The following data has a line with "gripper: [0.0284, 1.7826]" and a line with "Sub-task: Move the". Write out exactly those lines and all the lines between them.

___ Records for this task

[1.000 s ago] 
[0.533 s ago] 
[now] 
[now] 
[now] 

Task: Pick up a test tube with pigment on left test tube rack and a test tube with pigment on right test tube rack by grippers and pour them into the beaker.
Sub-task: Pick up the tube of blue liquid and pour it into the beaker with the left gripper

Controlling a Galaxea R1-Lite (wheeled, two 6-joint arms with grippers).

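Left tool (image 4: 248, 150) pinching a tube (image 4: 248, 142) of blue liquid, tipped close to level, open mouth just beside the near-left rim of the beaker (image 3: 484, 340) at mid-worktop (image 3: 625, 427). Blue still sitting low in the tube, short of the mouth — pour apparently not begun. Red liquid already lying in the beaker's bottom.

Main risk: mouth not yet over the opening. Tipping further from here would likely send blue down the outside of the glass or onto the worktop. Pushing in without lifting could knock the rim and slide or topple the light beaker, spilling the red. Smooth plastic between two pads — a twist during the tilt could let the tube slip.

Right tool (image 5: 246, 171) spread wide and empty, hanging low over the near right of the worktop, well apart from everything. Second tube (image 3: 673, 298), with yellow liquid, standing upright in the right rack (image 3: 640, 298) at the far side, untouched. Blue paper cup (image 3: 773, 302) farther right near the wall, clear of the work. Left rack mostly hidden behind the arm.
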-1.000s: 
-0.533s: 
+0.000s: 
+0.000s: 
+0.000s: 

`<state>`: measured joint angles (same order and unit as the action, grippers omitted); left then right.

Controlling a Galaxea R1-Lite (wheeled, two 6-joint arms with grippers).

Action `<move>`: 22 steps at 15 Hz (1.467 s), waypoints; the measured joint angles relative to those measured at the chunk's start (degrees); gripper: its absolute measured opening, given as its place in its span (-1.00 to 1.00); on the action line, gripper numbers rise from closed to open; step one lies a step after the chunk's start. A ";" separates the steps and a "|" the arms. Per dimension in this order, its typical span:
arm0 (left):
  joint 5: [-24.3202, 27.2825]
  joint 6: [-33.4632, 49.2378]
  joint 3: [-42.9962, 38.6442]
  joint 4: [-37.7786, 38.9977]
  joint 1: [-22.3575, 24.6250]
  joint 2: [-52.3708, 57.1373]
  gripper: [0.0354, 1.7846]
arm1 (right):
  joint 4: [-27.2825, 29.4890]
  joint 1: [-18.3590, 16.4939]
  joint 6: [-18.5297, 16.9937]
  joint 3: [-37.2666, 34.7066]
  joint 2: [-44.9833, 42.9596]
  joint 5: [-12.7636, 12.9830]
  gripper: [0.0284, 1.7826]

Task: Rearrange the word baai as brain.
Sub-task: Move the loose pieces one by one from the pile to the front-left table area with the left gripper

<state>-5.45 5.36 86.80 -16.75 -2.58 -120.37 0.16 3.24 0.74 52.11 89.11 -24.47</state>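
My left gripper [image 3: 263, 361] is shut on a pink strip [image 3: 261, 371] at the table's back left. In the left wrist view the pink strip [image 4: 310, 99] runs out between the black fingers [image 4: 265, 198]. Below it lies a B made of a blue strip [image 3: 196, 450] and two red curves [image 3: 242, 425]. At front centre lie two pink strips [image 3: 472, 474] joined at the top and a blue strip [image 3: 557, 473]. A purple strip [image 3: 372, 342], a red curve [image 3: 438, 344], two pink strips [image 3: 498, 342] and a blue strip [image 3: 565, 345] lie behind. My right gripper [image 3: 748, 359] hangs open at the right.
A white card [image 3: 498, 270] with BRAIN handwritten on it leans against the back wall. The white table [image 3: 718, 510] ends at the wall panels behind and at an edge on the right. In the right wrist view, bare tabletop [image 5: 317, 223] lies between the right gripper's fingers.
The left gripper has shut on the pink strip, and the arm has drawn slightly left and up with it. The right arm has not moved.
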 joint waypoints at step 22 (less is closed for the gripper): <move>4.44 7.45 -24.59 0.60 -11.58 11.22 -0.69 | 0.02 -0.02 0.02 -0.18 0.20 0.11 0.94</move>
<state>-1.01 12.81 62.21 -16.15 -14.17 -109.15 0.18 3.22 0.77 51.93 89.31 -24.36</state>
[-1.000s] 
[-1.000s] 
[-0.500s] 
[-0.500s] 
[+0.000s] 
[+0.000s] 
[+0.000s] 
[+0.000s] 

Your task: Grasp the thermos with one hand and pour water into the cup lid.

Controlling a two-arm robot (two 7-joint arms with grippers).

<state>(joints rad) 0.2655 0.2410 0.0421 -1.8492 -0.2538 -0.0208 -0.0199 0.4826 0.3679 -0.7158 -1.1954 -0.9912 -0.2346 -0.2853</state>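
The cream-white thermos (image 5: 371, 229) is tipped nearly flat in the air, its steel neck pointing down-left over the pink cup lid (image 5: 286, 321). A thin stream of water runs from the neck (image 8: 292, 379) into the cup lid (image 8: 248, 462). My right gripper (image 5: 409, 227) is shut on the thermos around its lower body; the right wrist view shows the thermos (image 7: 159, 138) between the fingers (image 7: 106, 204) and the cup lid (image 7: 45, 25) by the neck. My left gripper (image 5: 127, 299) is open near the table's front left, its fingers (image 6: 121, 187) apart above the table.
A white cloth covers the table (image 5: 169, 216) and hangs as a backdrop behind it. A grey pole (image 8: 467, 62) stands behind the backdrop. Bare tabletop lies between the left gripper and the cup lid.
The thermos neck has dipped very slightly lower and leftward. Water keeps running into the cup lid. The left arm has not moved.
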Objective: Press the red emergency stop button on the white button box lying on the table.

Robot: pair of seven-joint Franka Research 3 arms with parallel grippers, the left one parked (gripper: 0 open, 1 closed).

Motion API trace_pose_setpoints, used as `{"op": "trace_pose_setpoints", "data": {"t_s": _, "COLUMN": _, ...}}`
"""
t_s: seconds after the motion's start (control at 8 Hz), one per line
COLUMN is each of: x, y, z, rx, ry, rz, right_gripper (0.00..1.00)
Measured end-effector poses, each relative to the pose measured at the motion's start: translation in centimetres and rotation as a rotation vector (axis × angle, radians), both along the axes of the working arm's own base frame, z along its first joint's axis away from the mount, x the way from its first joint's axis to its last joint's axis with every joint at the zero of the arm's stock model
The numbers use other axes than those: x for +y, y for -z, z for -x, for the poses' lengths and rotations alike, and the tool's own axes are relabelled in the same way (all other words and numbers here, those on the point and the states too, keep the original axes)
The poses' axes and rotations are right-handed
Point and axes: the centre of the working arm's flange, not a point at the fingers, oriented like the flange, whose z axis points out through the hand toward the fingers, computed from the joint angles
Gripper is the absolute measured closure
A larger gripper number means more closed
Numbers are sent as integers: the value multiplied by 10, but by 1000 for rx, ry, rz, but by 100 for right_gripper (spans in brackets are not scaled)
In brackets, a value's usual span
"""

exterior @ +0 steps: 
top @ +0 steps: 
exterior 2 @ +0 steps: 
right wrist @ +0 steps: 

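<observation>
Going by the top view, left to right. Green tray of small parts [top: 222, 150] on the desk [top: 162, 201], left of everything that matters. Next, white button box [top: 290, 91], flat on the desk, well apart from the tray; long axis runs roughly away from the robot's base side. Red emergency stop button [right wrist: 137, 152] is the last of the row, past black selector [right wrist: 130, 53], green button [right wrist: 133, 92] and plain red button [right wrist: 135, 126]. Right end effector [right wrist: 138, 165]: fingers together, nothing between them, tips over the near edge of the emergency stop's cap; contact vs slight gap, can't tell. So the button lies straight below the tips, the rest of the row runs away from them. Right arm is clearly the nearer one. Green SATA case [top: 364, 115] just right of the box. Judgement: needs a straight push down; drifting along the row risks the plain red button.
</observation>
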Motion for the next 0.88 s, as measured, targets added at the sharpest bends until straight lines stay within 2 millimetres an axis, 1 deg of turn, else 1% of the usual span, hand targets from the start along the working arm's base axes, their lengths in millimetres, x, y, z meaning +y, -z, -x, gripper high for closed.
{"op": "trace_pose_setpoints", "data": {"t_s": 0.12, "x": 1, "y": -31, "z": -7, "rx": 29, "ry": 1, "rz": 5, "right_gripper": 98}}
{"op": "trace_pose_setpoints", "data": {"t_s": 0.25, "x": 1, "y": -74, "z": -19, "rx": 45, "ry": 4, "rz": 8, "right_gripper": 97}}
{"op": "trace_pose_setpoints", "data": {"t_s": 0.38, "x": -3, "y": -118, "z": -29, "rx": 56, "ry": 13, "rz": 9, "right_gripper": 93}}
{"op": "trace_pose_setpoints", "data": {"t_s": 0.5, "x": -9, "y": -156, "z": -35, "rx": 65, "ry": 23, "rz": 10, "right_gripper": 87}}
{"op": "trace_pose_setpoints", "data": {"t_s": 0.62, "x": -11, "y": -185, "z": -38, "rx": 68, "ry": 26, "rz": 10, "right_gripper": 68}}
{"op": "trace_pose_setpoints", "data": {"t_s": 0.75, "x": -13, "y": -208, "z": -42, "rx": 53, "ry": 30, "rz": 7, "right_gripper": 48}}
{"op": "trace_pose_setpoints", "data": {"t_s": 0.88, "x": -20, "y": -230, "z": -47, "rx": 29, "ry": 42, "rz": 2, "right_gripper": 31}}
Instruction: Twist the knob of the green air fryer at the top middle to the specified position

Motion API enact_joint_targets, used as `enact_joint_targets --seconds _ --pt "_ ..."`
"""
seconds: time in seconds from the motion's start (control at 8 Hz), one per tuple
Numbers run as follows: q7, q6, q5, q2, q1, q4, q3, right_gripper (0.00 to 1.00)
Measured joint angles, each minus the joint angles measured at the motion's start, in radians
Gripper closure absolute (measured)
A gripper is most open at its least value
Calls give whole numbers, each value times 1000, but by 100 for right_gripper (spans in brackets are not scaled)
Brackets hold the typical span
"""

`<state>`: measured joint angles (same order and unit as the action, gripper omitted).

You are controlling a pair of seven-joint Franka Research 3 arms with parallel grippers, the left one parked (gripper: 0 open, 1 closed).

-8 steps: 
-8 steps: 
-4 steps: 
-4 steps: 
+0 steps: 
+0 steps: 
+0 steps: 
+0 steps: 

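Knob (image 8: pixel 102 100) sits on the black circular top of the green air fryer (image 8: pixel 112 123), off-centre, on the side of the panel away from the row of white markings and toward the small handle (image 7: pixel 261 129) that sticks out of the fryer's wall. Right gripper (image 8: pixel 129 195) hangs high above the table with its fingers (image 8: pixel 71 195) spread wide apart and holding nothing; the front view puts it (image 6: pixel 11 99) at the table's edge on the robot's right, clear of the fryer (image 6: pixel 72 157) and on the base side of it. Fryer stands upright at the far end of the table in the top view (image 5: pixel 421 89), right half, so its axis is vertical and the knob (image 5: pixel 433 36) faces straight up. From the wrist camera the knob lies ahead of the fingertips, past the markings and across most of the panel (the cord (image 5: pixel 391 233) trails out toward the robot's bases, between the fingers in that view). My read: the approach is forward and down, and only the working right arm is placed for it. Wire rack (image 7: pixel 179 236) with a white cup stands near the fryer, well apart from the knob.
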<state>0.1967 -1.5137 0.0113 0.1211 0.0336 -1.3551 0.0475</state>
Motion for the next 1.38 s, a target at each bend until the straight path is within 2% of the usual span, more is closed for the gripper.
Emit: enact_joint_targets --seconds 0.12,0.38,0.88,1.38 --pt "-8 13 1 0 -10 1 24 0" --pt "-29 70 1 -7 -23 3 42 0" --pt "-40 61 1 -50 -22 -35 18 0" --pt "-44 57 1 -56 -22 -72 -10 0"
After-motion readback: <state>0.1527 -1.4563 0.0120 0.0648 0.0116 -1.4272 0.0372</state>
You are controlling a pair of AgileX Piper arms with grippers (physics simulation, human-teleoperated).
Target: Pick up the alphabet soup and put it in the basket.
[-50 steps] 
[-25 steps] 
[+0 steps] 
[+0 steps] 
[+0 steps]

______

## Written answer
  gripper: [0.0284, 1.7826]

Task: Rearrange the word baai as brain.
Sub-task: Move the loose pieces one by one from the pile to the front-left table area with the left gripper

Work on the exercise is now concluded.